How 3D Printing is Contributing to COVID-19 Relief
The rapid spread of Coronavirus across the world has meant that healthcare facilities have quickly become overloaded and are experiencing a severe deficit in necessary equipment and supplies. Many members of the 3D printing community have set to work producing protective wear for medical personnel, as well as anti-contamination accessories and more. Though not everything can be fully 3D printed due to FDA regulations and the complexity of medical equipment, 3D printing offers a fast prototyping and production process so that it may step in where traditional manufacturing falls short.

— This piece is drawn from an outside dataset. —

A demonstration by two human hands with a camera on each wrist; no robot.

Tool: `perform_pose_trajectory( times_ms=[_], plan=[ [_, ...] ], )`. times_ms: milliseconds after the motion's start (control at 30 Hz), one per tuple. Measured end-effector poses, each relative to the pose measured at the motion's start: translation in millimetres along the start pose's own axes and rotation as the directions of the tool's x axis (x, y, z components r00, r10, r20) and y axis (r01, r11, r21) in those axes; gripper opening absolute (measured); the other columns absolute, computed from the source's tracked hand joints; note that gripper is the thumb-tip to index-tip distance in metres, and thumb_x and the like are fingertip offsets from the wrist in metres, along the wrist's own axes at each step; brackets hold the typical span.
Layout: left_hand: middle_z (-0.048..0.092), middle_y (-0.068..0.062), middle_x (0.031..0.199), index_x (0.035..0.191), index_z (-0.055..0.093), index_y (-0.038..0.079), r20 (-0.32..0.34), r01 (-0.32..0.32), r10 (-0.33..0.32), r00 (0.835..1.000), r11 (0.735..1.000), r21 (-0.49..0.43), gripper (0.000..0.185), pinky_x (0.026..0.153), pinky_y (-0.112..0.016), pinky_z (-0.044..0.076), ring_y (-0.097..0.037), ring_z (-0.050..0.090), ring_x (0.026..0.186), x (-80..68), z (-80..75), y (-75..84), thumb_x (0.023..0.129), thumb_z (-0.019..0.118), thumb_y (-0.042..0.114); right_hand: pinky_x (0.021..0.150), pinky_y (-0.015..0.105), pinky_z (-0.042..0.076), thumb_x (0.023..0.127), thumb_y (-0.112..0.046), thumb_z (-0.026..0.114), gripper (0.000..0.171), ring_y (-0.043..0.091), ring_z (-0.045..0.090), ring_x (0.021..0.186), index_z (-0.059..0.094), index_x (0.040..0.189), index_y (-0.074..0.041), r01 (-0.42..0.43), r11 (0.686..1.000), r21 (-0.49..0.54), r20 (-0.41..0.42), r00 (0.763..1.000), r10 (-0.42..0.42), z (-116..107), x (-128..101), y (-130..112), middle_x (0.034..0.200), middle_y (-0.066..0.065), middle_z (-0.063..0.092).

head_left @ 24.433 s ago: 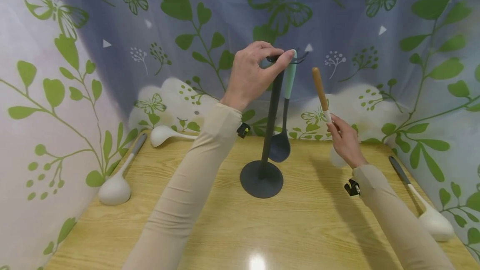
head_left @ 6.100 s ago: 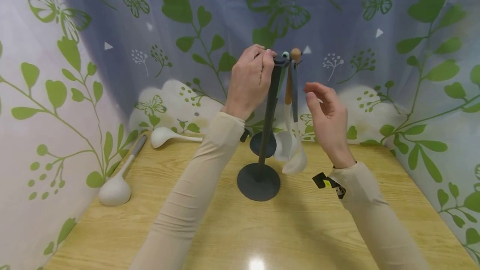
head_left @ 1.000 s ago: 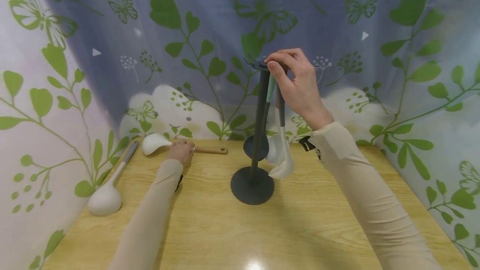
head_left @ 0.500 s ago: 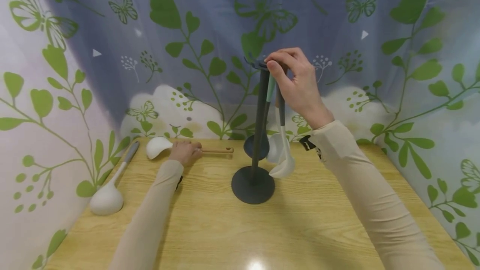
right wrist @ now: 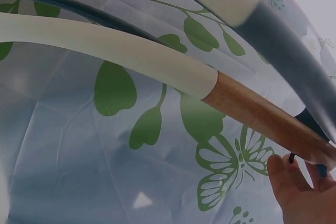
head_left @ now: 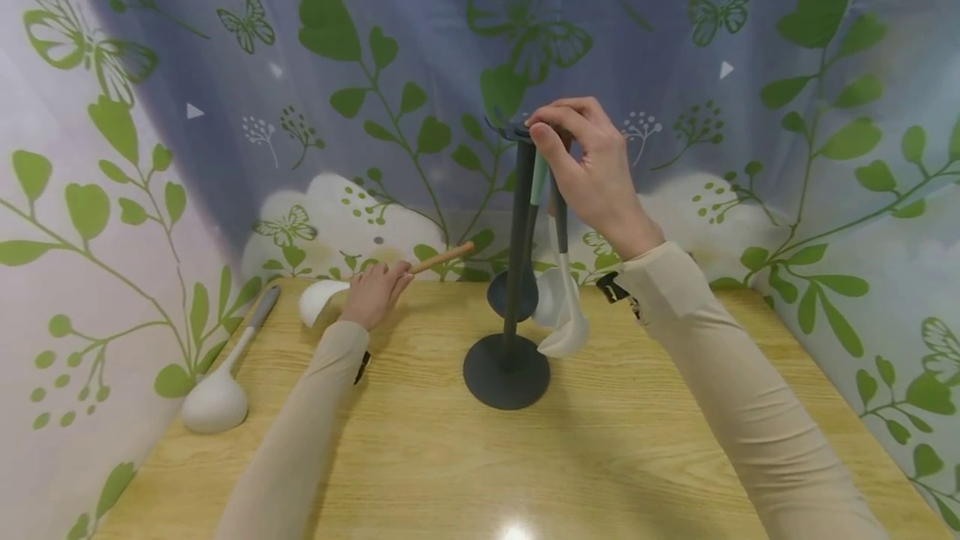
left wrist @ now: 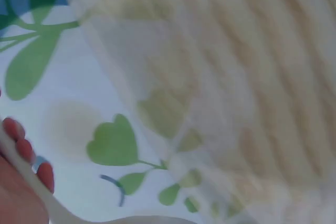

1. Valves & Ventilator Parts
As Coronavirus cases in hospitals grew, valves and other ventilator parts quickly ran out. In Italy, after the supply of Venturi valves disappeared and the original manufacturer was unable to produce more fast enough, they turned to 3D printing. A local startup, Issinova, was able to produce working parts in 24 hours . The valves were first printed using a filament extrusion system at the hospital, and were later printed using a polymer laser powder bed fusion process and a custom polyamide based material.
2. Snorkeling Mask Ventilator
Issinova also successfully tested a 3D printed adapter part printed from Nylon PA11 and PA12 to turn a commercial snorkeling mask into an emergency non-invasive respirator . Though the mask is not certified as a medical device, it has still been helpful as a last resort or in areas where other equipment is scarce.
3. Face Shields
Selvin, registered nurse, wearing a face shield 3d printed by Shapeways
Many companies like Shapeways have been contributing to the production of face shields to help supply hospitals with PPE. Shapeways’ face shields are modified versions of the Prusa design and are printed using SLS technology with medical grade materials so that they may be disinfected for repeat use. Learn more about Shapeways’ Sponsor A Face Shield program.
4. Test Swabs
The ability to test people for Coronavirus is a crucial tool in slowing down the spread and identifying asymptomatic people. Nasal swabs are typically produced using injection molding and flocking, with a piece of polyester material attached to a plastic rod. Because traditional swabs have an intentional weak point that allows them to break to fit into the vial for transport to a lab, one challenge in printing them is making sure the material used is strong enough to collect a substantial enough sample from a patient’s nose without breaking while also being able to fit into the vial. Many parties are working on developing successful designs for swabs and are able to prototype quickly, even producing as many as 50 prototypes in 36 hours . Swabs can be printed in a material that is autoclavable, which would make them reusable. Shapeways is currently working on our own swabs as well.